Das erklärt das geteilte Verdikt der Midterms. Da die Senatswahlen auf Ebene der Bundesstaaten abgehalten werden und in diesem Jahr die Mehrzahl der zur Wahl stehenden 35 Sitze in Staaten zur Wahl standen, die Trump gewonnen hatte, waren diese Rennen ein Test für seine Wählerkoalition. Der Präsident zeigte, dass er dieselben Staaten gewinnen kann, die ihm ins Weiße Haus verhalfen.

Im Repräsentantenhaus wird in 435 Wahlbezirken gewählt. Dadurch können die Demokraten auch in republikanischen Staaten städtische und suburbane Sitze gewinnen. Das hilft ihnen allerdings wenig bei Präsidentschaftswahlen, die im Prinzip 50 Mehrheitsentscheidungen in den Bundesstaaten sind.

Analysten weisen darauf hin, wie wichtig das für das Verständnis der Strategie der neuen demokratischen Mehrheit im Haus sein wird. Pelosi kündigte bereits an, sie strebe kein Amtsenthebungsverfahren an. Dafür bräuchte sie am Ende Zweidrittel der Stimmen im Senat. Eine Hürde, die angesichts der gewachsenen Mehrheit der Republikaner niemals zu nehmen sein wird.

Ein Balanceakt

Auf die Demokraten wartet im Repräsentantenhaus ein Balanceakt. “Wir werden den Präsidenten zur Rechenschaft ziehen„, kündigt Jerrold Nadler an, der künftig dem mächtigen Justizausschuss vorstehen wird. Während Progressive, wie die frisch-gewählte Alexandra Ocasio-Cortez aus New York, auf ein Impeachment drängen, plädieren Moderate wie Jamie Raskin für Umsicht. “Wir müssen uns unsere Schlachten aussuchen„.
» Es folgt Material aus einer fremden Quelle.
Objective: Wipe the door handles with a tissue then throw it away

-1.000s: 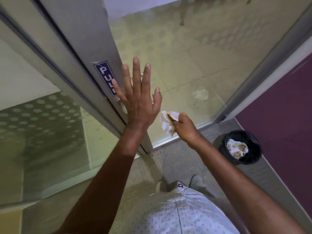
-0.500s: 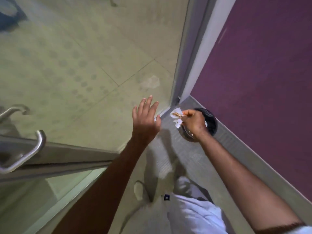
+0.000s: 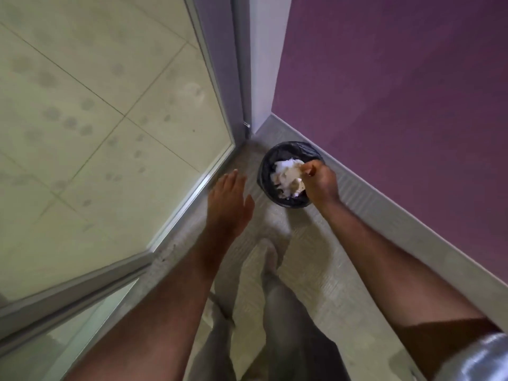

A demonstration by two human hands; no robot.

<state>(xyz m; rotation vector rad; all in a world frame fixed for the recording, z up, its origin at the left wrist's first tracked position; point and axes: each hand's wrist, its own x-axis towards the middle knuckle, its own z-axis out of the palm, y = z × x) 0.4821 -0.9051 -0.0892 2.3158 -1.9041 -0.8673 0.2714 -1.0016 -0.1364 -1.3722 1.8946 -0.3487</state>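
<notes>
My right hand point(image 3: 320, 185) hangs over the small black-lined bin point(image 3: 276, 154) in the corner, its fingertips pinched together on the white tissue point(image 3: 299, 166). The tissue touches the white and brown crumpled paper point(image 3: 286, 178) lying in the bin, so its edge is hard to separate from that paper. My left hand point(image 3: 228, 204) hovers open, fingers spread, over the floor just left of the bin and holds nothing. No door handle shows in this view.
A glass door panel point(image 3: 110, 119) with a metal frame point(image 3: 228, 64) fills the left side. The purple wall point(image 3: 398, 92) and its grey skirting point(image 3: 384, 215) run along the right. My leg and shoe point(image 3: 270, 259) stand on the pale floor below the bin.
My view swung from the door and its handle down to the corner. My right hand carried the tissue down onto the bin's opening, and my left hand left the door.
</notes>
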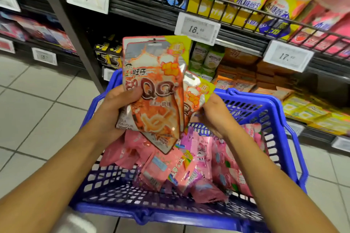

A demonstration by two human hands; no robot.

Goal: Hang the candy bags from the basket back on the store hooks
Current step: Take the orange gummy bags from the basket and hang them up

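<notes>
Left hand point(115, 108) and right hand point(212, 113) each around orange candy bags point(151, 89) above basket point(274, 111).

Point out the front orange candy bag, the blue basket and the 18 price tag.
front orange candy bag point(151, 89): head view, on its printed front.
blue basket point(272, 108): head view, on its right rim.
18 price tag point(197, 28): head view, on the tag face.

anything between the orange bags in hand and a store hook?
Cannot say: no store hook shows in this view, only shelves with wire rails. The left hand grips the front orange bag, the right hand the orange bag behind it, both held over the blue basket; the hang hole at the top is uncovered.
</notes>
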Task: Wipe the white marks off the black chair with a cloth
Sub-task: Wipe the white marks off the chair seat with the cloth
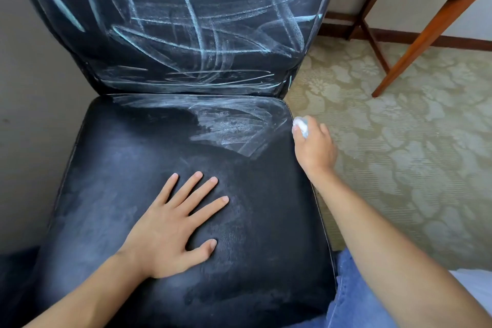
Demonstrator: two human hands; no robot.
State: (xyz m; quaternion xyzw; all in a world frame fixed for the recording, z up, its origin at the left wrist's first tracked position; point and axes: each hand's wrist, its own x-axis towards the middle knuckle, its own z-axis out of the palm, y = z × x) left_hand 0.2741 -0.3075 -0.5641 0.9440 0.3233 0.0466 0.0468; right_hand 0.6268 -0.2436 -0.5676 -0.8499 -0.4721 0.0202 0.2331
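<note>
Cloth [302, 126] sits balled in my right hand [314, 148], fingers closed around it, at the black chair [266, 221] seat's right edge — white marks [234, 125] lie just left of that hand. My left hand [173, 226] presses flat on the seat, fingers spread — more marks cover the backrest beyond both hands.

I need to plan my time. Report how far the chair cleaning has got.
Done: the seat's front looks mostly wiped, with faint haze. In hand: the right hand grips a small cloth at the seat's right edge; the left hand presses flat. Left: marks at the seat's back and the whole backrest.
</note>
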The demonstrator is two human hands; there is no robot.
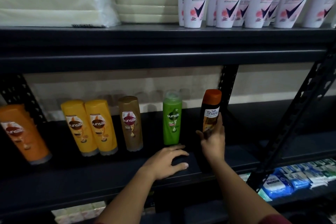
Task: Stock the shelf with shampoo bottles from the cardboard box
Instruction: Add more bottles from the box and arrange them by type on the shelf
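While the right hand (212, 139) grips the dark bottle (210, 112) low, beside the green one (172, 118), the left hand (166, 162) rests flat, holding nothing, on the shelf (109, 178). Looks rigid, smooth, light; mid-body grip suits.

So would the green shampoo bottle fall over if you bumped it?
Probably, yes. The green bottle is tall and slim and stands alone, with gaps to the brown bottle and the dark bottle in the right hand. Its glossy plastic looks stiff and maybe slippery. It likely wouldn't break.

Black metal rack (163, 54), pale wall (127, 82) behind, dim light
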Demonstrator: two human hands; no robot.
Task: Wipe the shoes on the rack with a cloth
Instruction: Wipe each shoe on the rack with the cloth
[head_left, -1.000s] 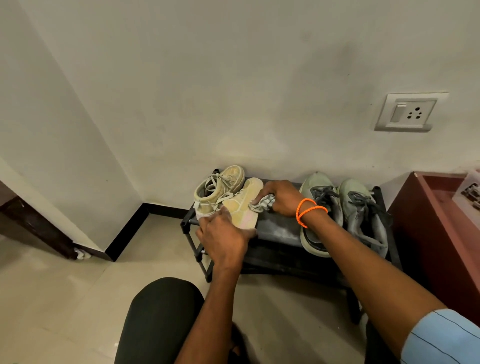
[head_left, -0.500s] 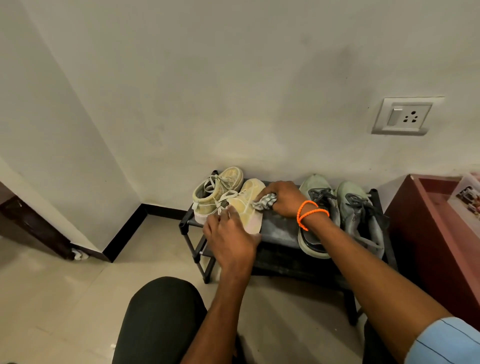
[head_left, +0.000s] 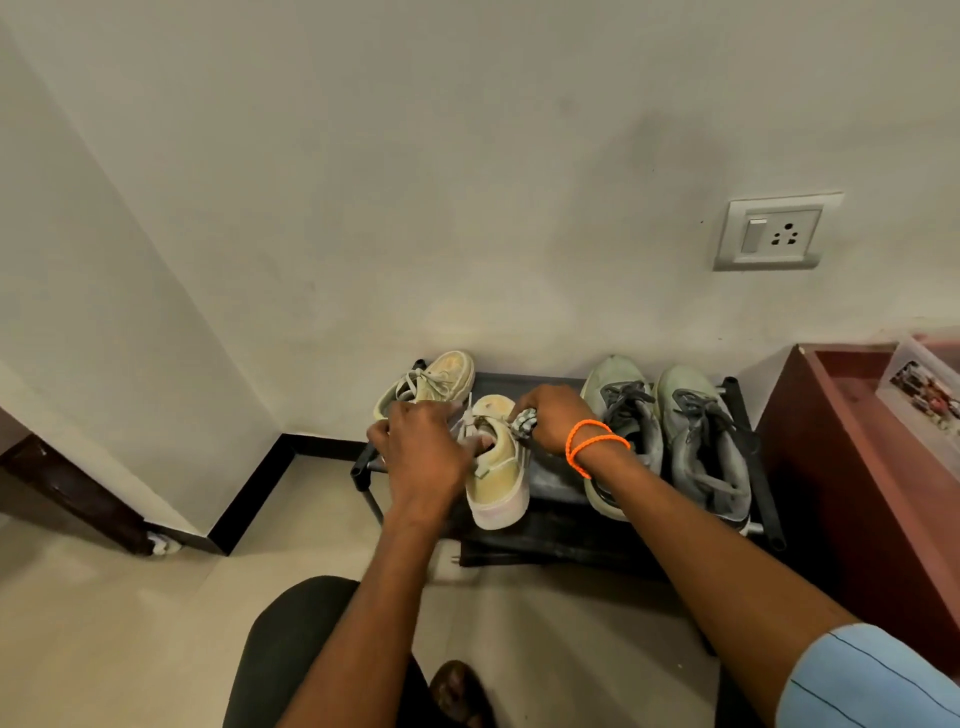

Zumal Trump von diesem Antagonismus lebt. Der Präsident plant ohnehin schon, in dauernden Wahlkampfmodus umzuschalten. “Die können machen, was sie wollen„, reagierte er kürzlich schnippen auf eine Reporterfrage, was eine neue Mehrheit im Haus für ihn verändern werde.

Bei den Gouverneurswahlen legten die Demokraten ebenfalls deutlich zu und eroberten mindestens fünf Gouverneursämter. Sie schafften es allerdings nicht ihre beiden schwarzen Kandidaten in Florida und Georgia, Andrew Gillum und Stacy Abrams über die Ziellinie zu bringen. Beide langen knapp hinter den von Trump unterstützten Republikanern Ron DeSantis und Brian Kemp.

Dafür machen Kalifornien und Colorado Geschichte, die mit Gavin Newsome und Jared Polis offen Schwule Kandidaten ins Gouverneursamt wählten.

In den Senat wird der ehemalige Präsidentschaftskandidat der Republikaner Mitt Romney für den Bundesstaat Utah einziehen. Das mit großer Spannung verfolgte Rennen in Texas zwischen dem demokratischen Shootingstar Beto O'Rourke und Ted Cruz konnte der Republikaner denkbar knapp für sich gewinnen.

Der Kolumnist der Washington Post Dana Milbank bringt das gemischte Ergebnis der Wahlnacht auf den Punkt. “Es war vielleicht nicht die überwältigende Zurückweisung von Präsident Trumps vulgärer, spalterischer, rassistischer und zuweilen gesetzloser Amtsführung, die sich die Demokraten erhofft hatten. Aber es war mindestens eine Korrektur, und ein Rüffel für die Trump Präsidentschaft."